From the data below, please reproduce exactly everything from the line that contains "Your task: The" down to the line that contains "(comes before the", with both ends included.

--- Source material Enclosed Below ---

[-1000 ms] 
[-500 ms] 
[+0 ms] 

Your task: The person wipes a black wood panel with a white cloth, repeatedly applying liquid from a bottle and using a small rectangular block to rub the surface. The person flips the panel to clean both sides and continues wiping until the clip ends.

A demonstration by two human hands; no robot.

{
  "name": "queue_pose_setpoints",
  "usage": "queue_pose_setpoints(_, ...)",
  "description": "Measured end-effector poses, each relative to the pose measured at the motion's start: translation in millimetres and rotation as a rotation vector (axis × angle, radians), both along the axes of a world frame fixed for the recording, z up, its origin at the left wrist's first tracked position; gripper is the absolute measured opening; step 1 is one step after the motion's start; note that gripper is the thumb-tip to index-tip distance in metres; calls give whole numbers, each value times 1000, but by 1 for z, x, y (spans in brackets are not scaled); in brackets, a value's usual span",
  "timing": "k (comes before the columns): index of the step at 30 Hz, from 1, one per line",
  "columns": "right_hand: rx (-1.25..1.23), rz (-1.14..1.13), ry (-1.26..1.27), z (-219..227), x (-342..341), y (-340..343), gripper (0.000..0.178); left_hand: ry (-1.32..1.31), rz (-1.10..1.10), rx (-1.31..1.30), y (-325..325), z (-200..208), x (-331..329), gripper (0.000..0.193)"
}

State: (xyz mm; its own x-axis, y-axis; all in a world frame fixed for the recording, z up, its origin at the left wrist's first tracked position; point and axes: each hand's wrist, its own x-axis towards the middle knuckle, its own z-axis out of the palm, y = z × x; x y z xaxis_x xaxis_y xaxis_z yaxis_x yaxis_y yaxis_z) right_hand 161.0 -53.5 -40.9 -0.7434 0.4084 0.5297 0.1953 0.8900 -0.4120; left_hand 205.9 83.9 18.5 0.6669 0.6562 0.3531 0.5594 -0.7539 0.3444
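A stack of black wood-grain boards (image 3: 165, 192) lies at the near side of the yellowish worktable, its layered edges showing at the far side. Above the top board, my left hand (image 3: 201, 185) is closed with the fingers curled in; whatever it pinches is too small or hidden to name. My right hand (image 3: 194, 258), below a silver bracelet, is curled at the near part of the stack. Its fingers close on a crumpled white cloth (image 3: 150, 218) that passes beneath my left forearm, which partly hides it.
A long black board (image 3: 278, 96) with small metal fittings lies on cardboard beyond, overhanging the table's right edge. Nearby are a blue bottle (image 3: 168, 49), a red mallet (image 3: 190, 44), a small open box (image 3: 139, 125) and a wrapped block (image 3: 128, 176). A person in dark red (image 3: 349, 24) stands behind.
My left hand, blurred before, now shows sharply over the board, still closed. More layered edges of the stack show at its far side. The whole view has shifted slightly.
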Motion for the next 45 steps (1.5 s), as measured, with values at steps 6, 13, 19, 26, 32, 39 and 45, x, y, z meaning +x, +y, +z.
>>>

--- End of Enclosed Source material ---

* _Solution below_
Your task: The person wipes a black wood panel with a white cloth, repeatedly applying liquid from a bottle and using a small rectangular block to rub the surface. The person flips the panel to clean both sides and continues wiping until the clip ends.

A demonstration by two human hands; no robot.

{
  "name": "queue_pose_setpoints",
  "usage": "queue_pose_setpoints(_, ...)",
  "description": "Measured end-effector poses, each relative to the pose measured at the motion's start: translation in millimetres and rotation as a rotation vector (axis × angle, radians), both along the axes of a world frame fixed for the recording, z up, its origin at the left wrist's first tracked position; gripper is the absolute measured opening; step 1 is one step after the motion's start; note that gripper is the thumb-tip to index-tip distance in metres; calls give whole numbers, each value times 1000, but by 1 for z, x, y (spans in brackets are not scaled); in brackets, a value's usual span",
  "timing": "k (comes before the columns): index of the step at 30 Hz, from 1, one per line",

The work on this exercise is now complete.